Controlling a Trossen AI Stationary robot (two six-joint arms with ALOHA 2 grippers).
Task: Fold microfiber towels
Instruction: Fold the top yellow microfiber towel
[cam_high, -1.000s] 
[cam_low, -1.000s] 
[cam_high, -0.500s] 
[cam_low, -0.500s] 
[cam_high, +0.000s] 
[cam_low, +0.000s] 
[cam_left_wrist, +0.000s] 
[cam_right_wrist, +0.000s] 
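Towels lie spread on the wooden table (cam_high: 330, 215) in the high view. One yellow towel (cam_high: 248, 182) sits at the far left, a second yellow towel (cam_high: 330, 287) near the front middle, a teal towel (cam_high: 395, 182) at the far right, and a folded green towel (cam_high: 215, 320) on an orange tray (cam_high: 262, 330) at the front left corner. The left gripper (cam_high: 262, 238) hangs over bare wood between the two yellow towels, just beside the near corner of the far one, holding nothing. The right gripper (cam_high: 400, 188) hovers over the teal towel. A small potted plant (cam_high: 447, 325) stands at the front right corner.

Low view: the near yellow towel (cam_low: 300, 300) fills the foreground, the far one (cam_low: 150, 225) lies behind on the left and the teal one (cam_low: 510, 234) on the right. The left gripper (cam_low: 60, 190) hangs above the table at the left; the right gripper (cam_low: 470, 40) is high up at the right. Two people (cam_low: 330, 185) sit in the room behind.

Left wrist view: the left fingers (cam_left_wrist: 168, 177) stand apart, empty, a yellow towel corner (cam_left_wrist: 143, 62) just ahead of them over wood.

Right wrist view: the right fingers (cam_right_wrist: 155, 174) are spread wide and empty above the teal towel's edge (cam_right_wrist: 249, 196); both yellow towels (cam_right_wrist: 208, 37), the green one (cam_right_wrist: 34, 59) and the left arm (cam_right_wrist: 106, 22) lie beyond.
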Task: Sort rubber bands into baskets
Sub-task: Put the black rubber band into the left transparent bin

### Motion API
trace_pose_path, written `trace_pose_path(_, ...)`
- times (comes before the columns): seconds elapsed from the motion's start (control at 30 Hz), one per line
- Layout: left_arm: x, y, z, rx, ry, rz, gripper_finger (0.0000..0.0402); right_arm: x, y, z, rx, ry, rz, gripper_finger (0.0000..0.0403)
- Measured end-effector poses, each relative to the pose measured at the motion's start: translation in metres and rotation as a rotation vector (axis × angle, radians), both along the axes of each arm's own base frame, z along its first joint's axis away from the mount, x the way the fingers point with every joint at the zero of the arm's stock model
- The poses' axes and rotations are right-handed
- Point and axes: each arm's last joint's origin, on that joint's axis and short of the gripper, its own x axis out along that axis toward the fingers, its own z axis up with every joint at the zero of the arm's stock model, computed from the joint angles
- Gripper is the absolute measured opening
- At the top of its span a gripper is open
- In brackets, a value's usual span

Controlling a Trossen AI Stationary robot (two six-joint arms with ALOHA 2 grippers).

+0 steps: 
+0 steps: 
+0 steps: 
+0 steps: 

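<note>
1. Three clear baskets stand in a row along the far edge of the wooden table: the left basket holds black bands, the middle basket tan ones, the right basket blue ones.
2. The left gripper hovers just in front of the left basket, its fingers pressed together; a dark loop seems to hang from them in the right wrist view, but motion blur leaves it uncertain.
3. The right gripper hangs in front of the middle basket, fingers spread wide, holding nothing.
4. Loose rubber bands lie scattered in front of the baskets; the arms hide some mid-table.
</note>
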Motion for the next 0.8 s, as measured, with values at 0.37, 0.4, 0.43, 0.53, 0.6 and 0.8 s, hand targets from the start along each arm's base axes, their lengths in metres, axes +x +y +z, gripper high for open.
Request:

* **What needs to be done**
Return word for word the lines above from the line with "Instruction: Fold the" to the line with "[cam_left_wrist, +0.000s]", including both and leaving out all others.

* **Written reply**
Instruction: Fold the top yellow microfiber towel
[cam_high, -1.000s] 
[cam_low, -1.000s] 
[cam_high, -0.500s] 
[cam_low, -0.500s] 
[cam_high, +0.000s] 
[cam_low, +0.000s] 
[cam_left_wrist, +0.000s] 

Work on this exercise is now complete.